Catching Up with Former Player Rep: Brendon Ayanbadejo


Former Player Services Department

A former NFL linebacker, Ayanbadejo played 10 seasons in the league after graduating from UCLA. We recently caught up with the 3x Pro-Bowler and Super Bowl Champ, he gave us insight into his life during and after football.

What is your current career?
Right now I’m in franchising, specifically fitness franchising. I am the area developer for Orangetheory Fitness in Los Angeles and the Bay Area. Not only do we franchise out locations but also own them and are responsible for bringing the units to market. On top of this, I am the regional coach for the area which basically means I teach the coaches how to be coaches. I do everything from small jobs like cleaning the bathroom, signing leases and finding retail space, to teaching the actual workout classes. Overall, it’s a lot of fun.

How would you describe your experience leaving the game?

I played 10 years in the league and I would like to think that by now I have completed the transition with a “PHD in teamwork” which is something that is so valuable. I have also come to see how a multi-billion-dollar company is run. I spent a lot of time with Dick Cass, the President of the Baltimore Ravens and was able to learn the different levels of the organization even on an administration side. I was able to appreciate their jobs a lot more once I was out of the game and dealing with my own company. As reps, we’re exposed to so many different things, the PR, the marketing and of course the nuts and bolts of playing the game and how we all work together for the greater good of our team. There was so much experience that is valuable in the business world that we don’t tend to think about. The thing I’ve mostly noticed is the lack of teamwork there is in the business world and I come from a background where teamwork is everything. It’s just a lesson you don’t even realize you’re getting until you leave the game.

What are you most proud of during your time as a player rep?

I think as players we are of course, all there to play the game but what is more important is how we impact the community. I love the way the game of football has changed. We are now able to connect and impact our fans directly and from a safety prospective, the game is just a lot safer now.

How has being a player rep impacted you personally & professionally?

Personally, just seeing how it all works had a big impact on me. I remember we took our player rep trip to the Bahamas and learned about voting and different topics such as the split between owners and coaches. There’s just so many different things you get to be a part of as a player rep that others don’t experience. On the professional side, it impacted me because we got to see everything monetarily and saw how the league was run just like a business. We looked at not only what brings in the dollars, but what those dollars are used for. Another super valuable thing for me was that as a player you’re receiving income but the owners and the team are generating that income. Professionally, I want to become an income generator and not just a receiver, the one writing the checks but also the one receiving the biggest check. It was helpful to learn about that during my time in the game and seeing it first hand from the league.

What advice would you give yourself looking back?

Looking back, I was kind of like a middle of the line player. I was always going to make every team and I was always going to play and be a leader but I can’t say I ever really excelled. Even though I made a couple pro-bowls and definitely wasn’t on the bottom of the roster, I also wasn’t the greatest player.
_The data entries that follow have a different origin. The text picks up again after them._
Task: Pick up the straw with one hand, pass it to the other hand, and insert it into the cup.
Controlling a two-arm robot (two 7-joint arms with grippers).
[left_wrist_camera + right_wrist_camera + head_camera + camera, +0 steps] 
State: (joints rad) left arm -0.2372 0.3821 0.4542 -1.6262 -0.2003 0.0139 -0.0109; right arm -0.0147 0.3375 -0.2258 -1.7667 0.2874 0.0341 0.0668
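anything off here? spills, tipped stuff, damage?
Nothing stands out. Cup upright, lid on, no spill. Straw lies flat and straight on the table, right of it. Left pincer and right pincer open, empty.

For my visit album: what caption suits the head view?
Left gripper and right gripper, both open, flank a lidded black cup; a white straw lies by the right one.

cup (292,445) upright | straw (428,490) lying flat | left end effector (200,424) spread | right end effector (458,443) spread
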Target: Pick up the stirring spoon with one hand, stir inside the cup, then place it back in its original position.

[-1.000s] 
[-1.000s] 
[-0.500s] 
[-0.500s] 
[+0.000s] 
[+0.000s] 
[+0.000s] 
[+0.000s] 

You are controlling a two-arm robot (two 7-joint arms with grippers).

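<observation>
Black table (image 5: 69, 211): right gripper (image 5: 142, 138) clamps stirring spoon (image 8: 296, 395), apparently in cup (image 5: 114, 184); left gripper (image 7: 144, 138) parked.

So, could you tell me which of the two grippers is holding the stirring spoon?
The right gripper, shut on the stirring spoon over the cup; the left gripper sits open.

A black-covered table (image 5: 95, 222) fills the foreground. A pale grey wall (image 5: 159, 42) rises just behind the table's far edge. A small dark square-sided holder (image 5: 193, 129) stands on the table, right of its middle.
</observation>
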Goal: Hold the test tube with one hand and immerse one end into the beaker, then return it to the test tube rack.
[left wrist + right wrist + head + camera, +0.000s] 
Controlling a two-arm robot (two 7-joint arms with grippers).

I would tell myself looking back to achieve and want more. Even though I played in 3 pro bowls and a Super Bowl you just always have to be hungry and you should always have an idea of how to achieve more. If your idea is to make a team, you’ll make a team, but if your idea is to be the greatest ever then you’ll constantly push to be better. You have to shoot higher than what you think your potential is and you’ll land higher than where you think you can land. I’m super proud, but I do think I could have done more with my time in the league, that’s just the competitor in me.

Have you taken advantage of any of the services of the PA since retirement?

There’s a lot of different things I have done, for example, Brain and Body. I’ve gone to the reunions as well as the chapter meetups which are always fun because you get to see some of the older players as well as the guys I used to play with, and against.

What’s next?

So right now, we have about 30 studio locations open and our overall goal is to open 100 so we can achieve upwards of a $300Million valuation. I have my nose to grindstone right now I am in the middle of it all so we’ll just see where it goes in the next 3 or 4 years. I have a couple dreams and goals beyond that but for the next couple of years reaching that goal of 100 locations is a priority. I am also still involved in a lot of philanthropy and motivational speaking so of course I’d like to continue with that. One day I would love to be able to bring fitness to lower income communities.

Any other thoughts you would like to share?

A lot of players have a hard time transitioning out of the game and it’s important that people remember we are not “retiring” rather we’re transitioning and the language needs to be just that. I don’t know if I’ll ever truly retire, and most guys are like me. We’ve achieved such a high level of success through sport and we all have that competitor’s spirit. We love to work hard, and accomplish and achieve so why would we say “retire” when we could say “transition”.

A lot of guys are passionate about different things. In order to become successful, you need to take that passion and marry it to a problem. For me, I use my passion of fitness to motivate others and help them become healthier and fit.